Way out in the far reaches of the expanses of ocean front property and ocean front wannabe property, there is a small gringo-run restaurant called Progreso Pastas. Or rather, there was a restaurant called Progreso Pastas but since the owners decided to take a break and go to Thailand for a while, a new owner came along and took over the place and guess what kind of cuisine he is offering? Oh. You read the title of this article already.

The Critic was sitting in his office, mindfully minding his own business when what on the computer screen should appear, but a man and a dog in the form of video star Erich Briehl interviewing Chris Zimmermann (of The Sean Hennessy Theater fame) who is the man behind the Facebook phenomenon Thai Flash which brought the concept of flash mobbing and Thai food together at predetermined times and places in Merida. Chris has opened the Thai Flash restaurant in Progreso (just off the road to Chicxulub, actually) and the Critic suddenly became very very hungry.
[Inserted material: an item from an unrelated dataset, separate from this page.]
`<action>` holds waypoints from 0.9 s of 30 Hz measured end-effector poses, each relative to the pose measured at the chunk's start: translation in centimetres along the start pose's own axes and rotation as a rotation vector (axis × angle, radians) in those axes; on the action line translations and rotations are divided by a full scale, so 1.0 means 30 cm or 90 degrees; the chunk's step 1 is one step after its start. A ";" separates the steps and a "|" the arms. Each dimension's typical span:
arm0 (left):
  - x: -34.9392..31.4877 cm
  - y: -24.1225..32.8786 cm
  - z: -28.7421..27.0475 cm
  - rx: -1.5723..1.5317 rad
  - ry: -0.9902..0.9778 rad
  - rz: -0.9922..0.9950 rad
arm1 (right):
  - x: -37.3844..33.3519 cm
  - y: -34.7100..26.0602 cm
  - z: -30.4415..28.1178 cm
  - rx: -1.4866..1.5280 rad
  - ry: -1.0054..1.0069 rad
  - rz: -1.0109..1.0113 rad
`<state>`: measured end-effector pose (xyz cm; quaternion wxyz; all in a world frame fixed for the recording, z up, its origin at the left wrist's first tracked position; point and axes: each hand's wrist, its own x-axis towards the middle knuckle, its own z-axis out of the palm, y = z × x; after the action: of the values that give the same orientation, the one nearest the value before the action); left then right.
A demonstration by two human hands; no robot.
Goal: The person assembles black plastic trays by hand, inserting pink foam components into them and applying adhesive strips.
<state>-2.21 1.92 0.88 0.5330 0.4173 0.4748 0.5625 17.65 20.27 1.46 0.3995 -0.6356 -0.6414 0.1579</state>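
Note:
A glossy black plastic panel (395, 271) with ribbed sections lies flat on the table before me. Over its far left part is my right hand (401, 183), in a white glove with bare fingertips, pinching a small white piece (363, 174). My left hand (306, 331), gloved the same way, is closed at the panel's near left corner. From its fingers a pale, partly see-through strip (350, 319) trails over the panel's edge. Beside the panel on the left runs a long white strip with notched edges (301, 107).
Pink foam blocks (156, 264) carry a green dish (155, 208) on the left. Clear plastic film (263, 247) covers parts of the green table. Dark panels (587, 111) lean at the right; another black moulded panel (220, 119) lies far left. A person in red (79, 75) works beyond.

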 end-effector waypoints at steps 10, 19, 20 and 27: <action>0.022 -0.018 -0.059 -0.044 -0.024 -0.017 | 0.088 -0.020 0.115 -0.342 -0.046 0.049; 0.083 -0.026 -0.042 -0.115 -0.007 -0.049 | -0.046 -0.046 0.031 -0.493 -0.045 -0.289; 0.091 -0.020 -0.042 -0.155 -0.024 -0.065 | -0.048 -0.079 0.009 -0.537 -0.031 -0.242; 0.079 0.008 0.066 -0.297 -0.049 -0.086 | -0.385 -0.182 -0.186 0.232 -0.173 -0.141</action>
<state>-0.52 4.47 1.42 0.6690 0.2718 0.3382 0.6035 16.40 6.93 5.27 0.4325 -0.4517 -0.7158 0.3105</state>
A quick drive out to the temporadista-infested coast and after briefly losing his bearings, the Critic found what he was looking for. Unfortunately he found it too soon – at 5 PM the place was still being set up and so the Critic went for a drive around the area, taking photos of flamingoes and trying not to get crashed into by gangs of pre-teens on four wheel drive off road ATV’s barreling along the sandy byroads around Chicxulub. This is where the money is so the kids are white and blond, while further inland – just a few rows of houses in fact – the populace becomes significantly darker and the ATV’s vanish to be replaced by the occasional horse or good old foot power.

Finally it was 6 PM and the Critic again got lost trying to find Chris’s Thai emporium. At last, and finding a parking spot on the street behing a car with plates from Texas and across the street from another with Manitoba plates, the Critic was in and ready to order. Only gringos occupied two other tables in what used to be the house’s garage which has been turned into a small dining area with some rather pretty Thai lamps at one end.
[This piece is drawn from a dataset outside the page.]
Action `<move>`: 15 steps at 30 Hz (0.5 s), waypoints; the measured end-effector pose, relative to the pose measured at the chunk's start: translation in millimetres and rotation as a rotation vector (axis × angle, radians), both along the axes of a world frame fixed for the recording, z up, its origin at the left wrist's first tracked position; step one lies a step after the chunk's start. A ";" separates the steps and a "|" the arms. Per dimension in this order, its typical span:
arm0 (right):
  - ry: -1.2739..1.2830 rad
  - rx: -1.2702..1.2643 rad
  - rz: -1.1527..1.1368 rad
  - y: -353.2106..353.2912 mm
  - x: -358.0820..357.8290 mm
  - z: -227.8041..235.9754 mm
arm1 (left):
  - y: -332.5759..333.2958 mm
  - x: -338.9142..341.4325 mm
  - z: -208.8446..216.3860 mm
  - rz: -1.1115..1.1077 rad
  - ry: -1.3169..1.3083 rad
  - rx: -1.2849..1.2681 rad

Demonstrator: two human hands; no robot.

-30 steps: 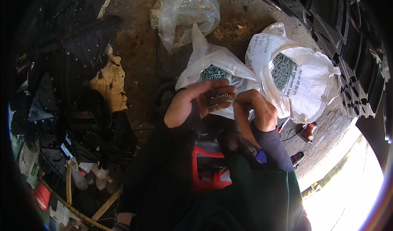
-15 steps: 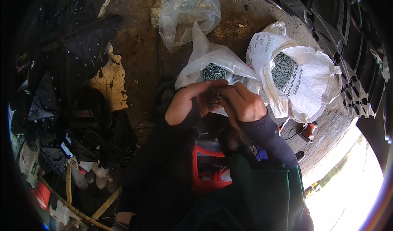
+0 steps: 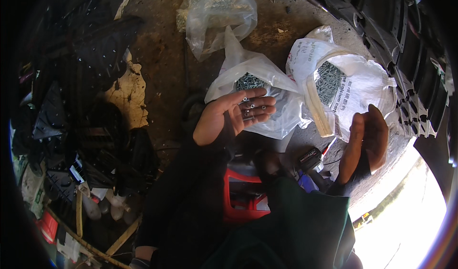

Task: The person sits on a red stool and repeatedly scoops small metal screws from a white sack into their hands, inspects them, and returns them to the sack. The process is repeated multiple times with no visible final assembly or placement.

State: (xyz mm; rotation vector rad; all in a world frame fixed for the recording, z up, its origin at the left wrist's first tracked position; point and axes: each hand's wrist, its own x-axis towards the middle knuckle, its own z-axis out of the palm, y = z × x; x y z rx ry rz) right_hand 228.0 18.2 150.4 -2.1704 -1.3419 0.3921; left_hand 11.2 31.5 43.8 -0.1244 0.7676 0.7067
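My left hand (image 3: 234, 111) lies palm up with its fingers stretched, carrying several small metal nuts (image 3: 252, 106) and a short screw or bolt (image 3: 249, 118) across the fingers. Just beyond it stands a clear plastic bag (image 3: 276, 85) with dark metal screws (image 3: 249, 81) inside. Off to the right, near the front of a white woven sack (image 3: 367, 85), my right hand (image 3: 365, 142) is held up, thumb apart from the fingers; nothing shows in it. Greyish screws (image 3: 328, 84) fill the sack's mouth.
Another clear bag (image 3: 222, 11) of small parts sits at the far side. Black metal brackets (image 3: 398, 35) are stacked at right; dark parts (image 3: 52, 114) crowd the left. A red plastic stool (image 3: 243, 216) is close in front of me. A power-tool battery (image 3: 311, 159) lies near my right forearm.
My right hand has left my left hand and moved right, near the woven sack. The left palm now shows, with the nuts visible on it.
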 end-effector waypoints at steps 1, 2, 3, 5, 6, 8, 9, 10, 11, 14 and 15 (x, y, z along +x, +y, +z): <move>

A new waitress, freshly installed and featuring a southern accent (not Peto; Texas) took the Critics order while a local celebrity from the world of real estate, completely over qualified for the job, manned the bar with ease and prepared the house specialty: a lemon grass Mojito. This drink is the best Mojito the Critic has had in Merida, as most places overdo the soda, others the sugar and usually the plant ie the mint, is flavorless and too subdued. This lemon grass version, invented by the Thai Flasher himself, is deliciously refreshing and dangerous because before you know it you will have drained your glass and picked out all the green stuff and ordered another, only then realizing that each of those Mojitos pack an alcoholic punch!

The Tom Yum soup is a work in progress and the recipe is still being tweaked to get it just right. The spice is there, the veggies and coconut milk too, but there is a little something missing and that is being worked on. Probably even as you read this, dear reader!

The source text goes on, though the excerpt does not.